# [Problem to work on]
Only the stretch below from the line holding "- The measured" through the line holding "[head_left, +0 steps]" should be restated, word for word and with both ends included; pictures stay out.

───

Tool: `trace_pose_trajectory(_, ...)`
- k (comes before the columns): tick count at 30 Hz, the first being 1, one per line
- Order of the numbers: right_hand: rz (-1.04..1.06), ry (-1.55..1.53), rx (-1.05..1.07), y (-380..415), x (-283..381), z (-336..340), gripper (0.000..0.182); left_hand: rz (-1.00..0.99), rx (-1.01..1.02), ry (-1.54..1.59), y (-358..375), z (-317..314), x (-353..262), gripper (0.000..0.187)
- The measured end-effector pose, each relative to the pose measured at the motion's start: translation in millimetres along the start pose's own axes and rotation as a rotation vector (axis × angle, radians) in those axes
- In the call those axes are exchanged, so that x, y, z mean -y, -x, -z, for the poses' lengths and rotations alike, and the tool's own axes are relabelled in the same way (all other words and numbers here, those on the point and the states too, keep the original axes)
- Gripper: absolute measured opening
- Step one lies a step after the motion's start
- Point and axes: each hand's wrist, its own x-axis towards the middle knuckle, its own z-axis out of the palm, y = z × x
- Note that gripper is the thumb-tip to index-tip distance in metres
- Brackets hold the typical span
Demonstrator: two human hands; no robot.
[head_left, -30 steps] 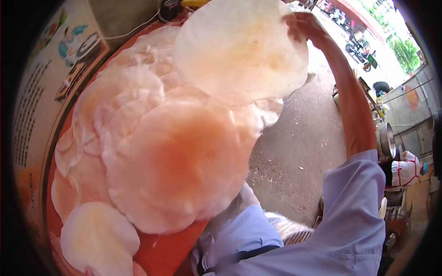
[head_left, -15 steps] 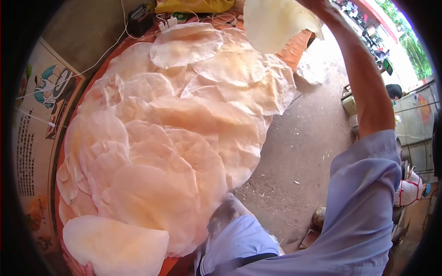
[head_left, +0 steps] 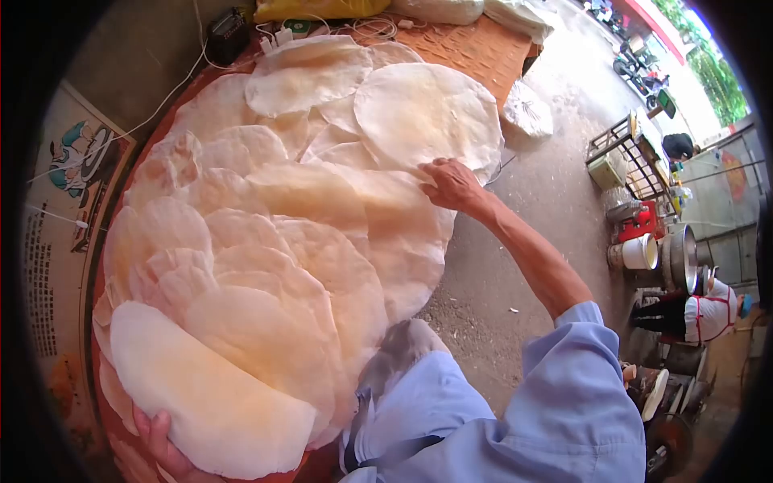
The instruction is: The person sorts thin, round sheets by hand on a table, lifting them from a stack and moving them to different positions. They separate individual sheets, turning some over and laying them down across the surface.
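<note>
Thin, pale, round flatbreads [head_left: 266, 322] lie overlapping across the table. My right hand [head_left: 455, 185], its fingers bent and drawn together, pinches the near edge of one broad round flatbread [head_left: 427, 113] spread on the far right of the pile. At the lower left my left hand [head_left: 165, 443] grips a flatbread [head_left: 205, 394] that looks folded over or half-round, fingertips showing at its near edge and the rest of the hand partly hidden. Another smaller round flatbread [head_left: 310, 76] rests at the back of the pile.
The orange table [head_left: 475, 52] shows at the far end, with a yellow bag [head_left: 322, 8], white cables and a black box [head_left: 229, 36] there. A poster board [head_left: 72, 193] lines the left side. On the right a person [head_left: 708, 314] in an apron is near pots and a white bucket [head_left: 640, 252].
My right hand has come down toward me from the upper right, and the flatbread it held up now lies on the pile. My left hand's flatbread has tilted and moved slightly up.
</note>
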Motion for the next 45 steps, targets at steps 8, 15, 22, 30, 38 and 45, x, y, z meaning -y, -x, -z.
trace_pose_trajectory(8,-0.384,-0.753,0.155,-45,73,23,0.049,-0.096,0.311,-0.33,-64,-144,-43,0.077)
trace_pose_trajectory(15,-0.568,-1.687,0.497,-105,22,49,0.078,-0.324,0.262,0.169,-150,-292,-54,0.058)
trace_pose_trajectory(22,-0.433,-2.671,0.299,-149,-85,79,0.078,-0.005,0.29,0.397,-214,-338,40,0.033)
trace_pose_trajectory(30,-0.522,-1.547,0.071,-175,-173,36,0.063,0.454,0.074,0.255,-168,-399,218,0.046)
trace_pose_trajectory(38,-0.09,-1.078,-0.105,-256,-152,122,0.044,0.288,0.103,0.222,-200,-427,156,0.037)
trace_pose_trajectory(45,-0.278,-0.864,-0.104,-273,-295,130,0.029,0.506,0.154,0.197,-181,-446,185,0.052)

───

# [Exercise solution]
- The measured end-effector pose, each relative to the pose measured at the motion's start: translation in millimetres along the start pose's own axes and rotation as a rotation vector (axis × angle, radians) in those axes
- In the call those axes are exchanged, so that x, y, z mean -y, -x, -z, for the poses' lengths and rotations alike, and the tool's own axes are relabelled in the same way (all other words and numbers here, those on the point and the states too, keep the original axes)
- Gripper: absolute measured opening
- Step one lies a step after the motion's start
- Point and axes: each hand's wrist, its own x-axis towards the middle knuckle, its own z-axis out of the palm, y = z × x
- Note that gripper is the thumb-tip to index-tip distance in metres
- Brackets hold the typical span
Demonstrator: two human hands; no robot.
[head_left, -30 steps] 
[head_left, -15 steps] 
[head_left, +0 steps] 

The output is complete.